- WHAT TO DO
Pull out every line below that holds the word "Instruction".

- DATASET CONTENT
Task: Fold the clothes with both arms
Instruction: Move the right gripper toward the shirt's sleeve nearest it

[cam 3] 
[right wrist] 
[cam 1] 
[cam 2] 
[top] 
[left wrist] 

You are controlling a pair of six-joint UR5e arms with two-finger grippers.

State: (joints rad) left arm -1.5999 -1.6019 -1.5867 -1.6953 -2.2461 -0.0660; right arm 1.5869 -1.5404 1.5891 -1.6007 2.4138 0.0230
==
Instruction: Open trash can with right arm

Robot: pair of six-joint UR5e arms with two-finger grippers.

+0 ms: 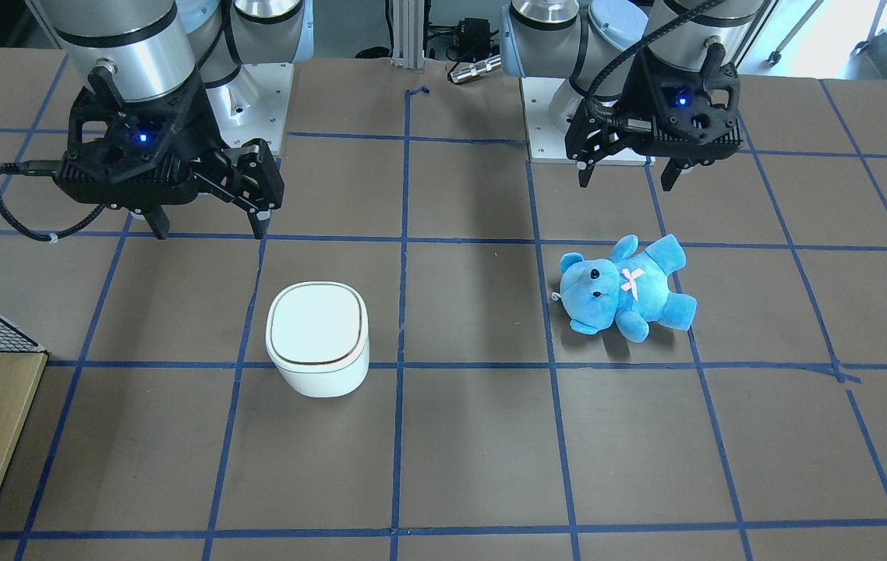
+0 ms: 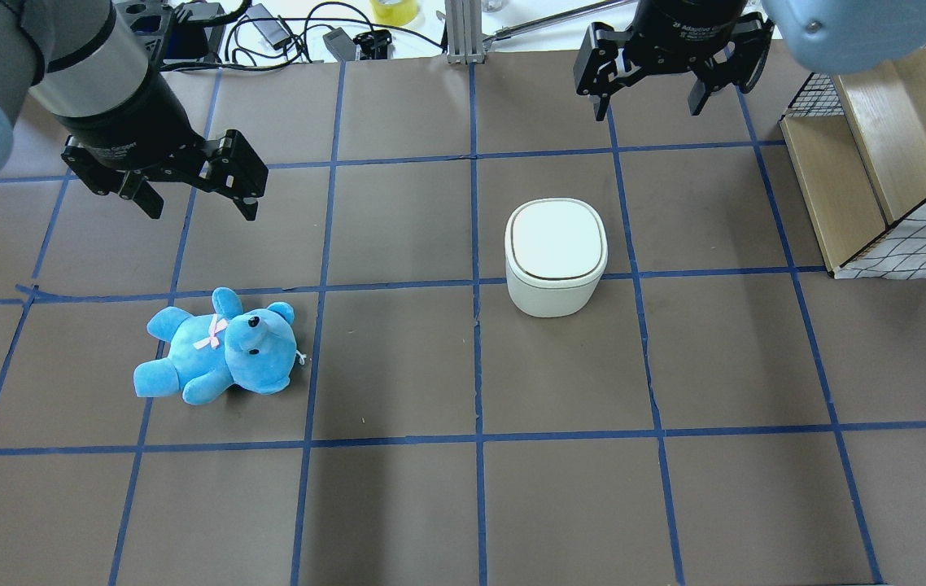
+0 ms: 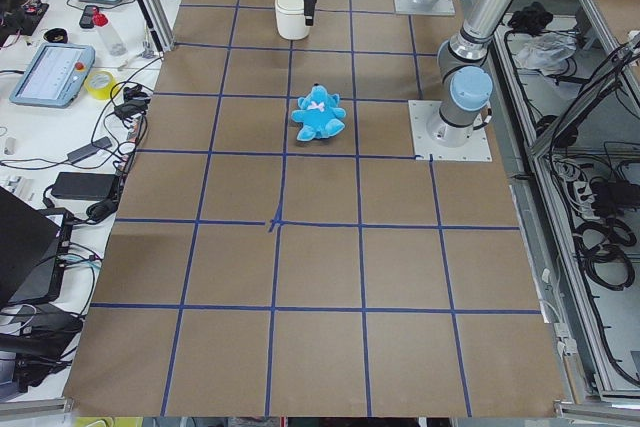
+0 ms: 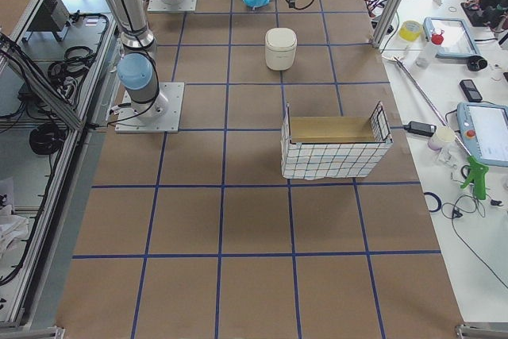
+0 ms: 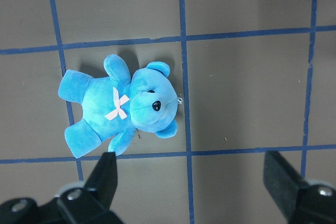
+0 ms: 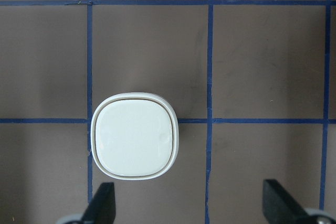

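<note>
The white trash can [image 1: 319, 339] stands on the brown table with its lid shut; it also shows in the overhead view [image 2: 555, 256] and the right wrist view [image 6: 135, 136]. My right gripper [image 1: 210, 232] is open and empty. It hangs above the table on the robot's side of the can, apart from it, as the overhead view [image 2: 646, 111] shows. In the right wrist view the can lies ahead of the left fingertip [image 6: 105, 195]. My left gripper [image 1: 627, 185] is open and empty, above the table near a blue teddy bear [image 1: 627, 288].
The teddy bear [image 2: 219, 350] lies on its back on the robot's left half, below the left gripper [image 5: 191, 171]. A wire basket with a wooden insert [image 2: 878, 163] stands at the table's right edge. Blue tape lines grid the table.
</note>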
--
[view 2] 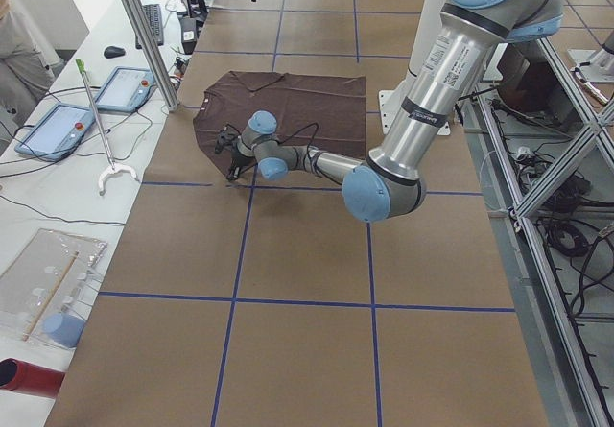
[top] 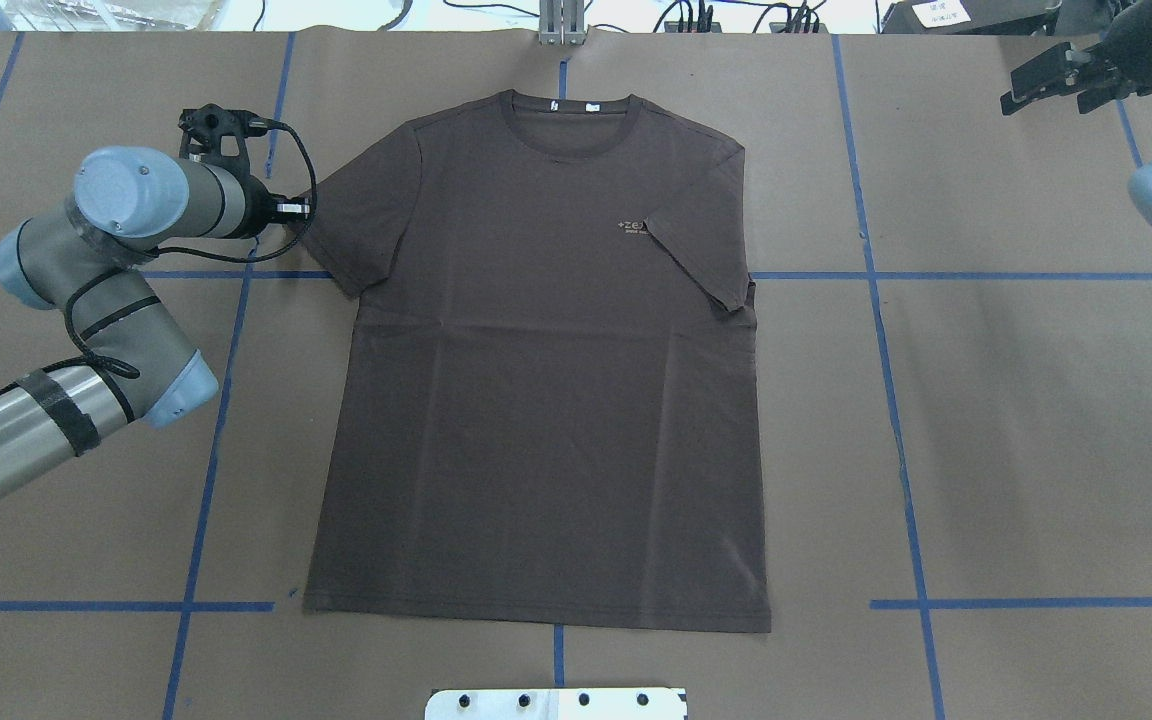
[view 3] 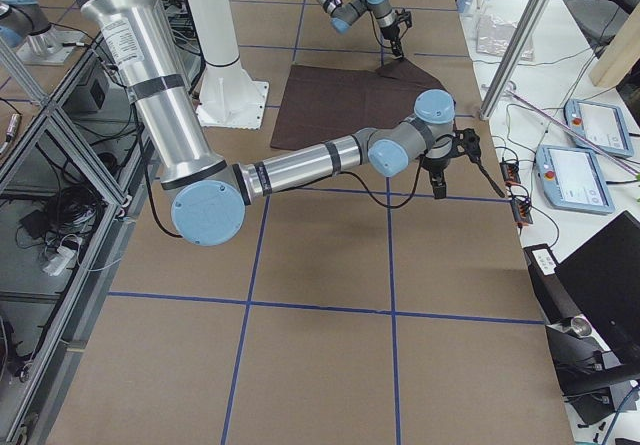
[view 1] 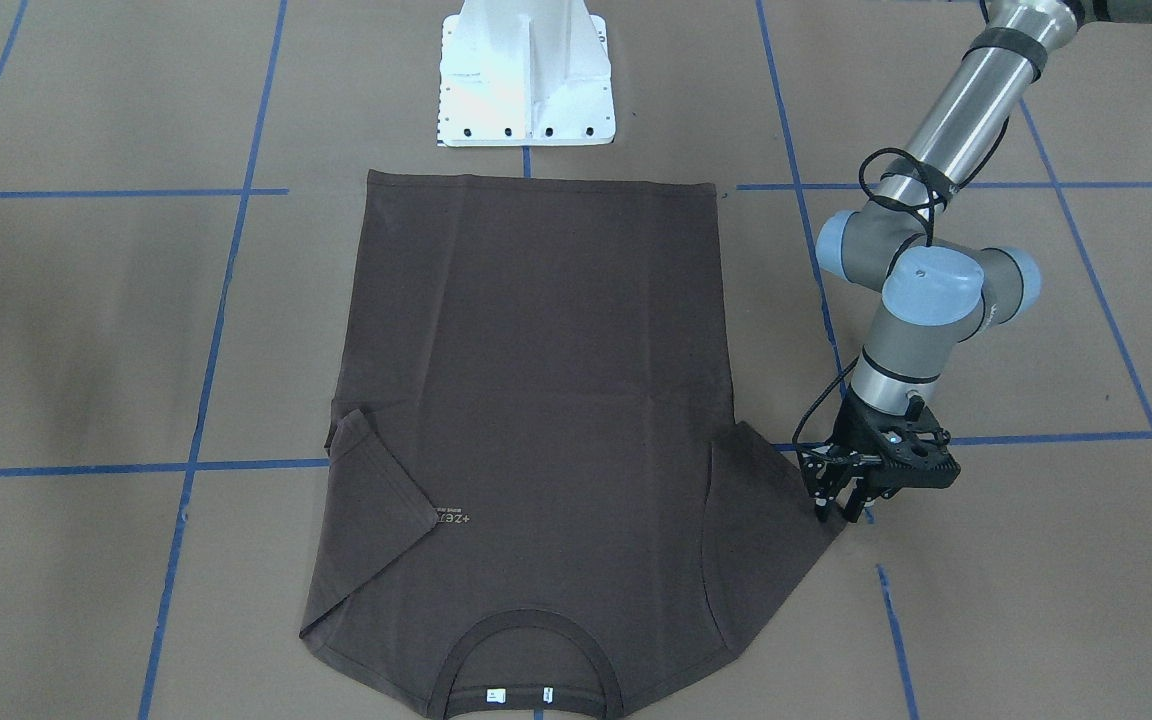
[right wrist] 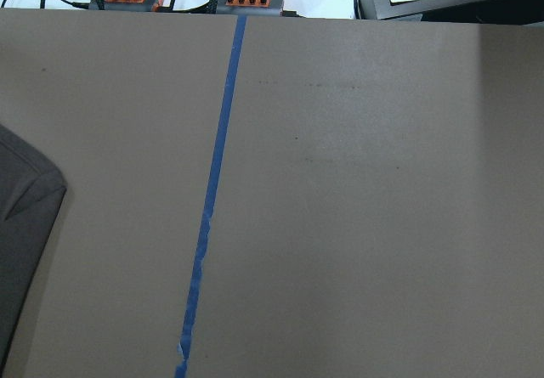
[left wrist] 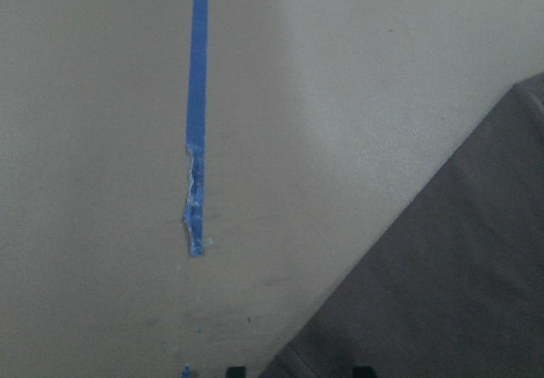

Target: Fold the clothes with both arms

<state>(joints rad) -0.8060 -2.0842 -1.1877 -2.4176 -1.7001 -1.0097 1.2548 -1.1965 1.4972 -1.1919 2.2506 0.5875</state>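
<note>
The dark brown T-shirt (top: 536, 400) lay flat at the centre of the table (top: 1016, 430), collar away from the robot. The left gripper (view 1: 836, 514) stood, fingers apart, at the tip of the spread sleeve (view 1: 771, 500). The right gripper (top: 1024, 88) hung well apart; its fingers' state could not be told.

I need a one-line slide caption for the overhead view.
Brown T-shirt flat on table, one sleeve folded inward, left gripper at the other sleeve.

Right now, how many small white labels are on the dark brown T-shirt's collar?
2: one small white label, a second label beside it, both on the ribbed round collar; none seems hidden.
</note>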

- THE ANSWER
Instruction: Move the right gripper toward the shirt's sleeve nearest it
Instruction: Open trash can with right arm

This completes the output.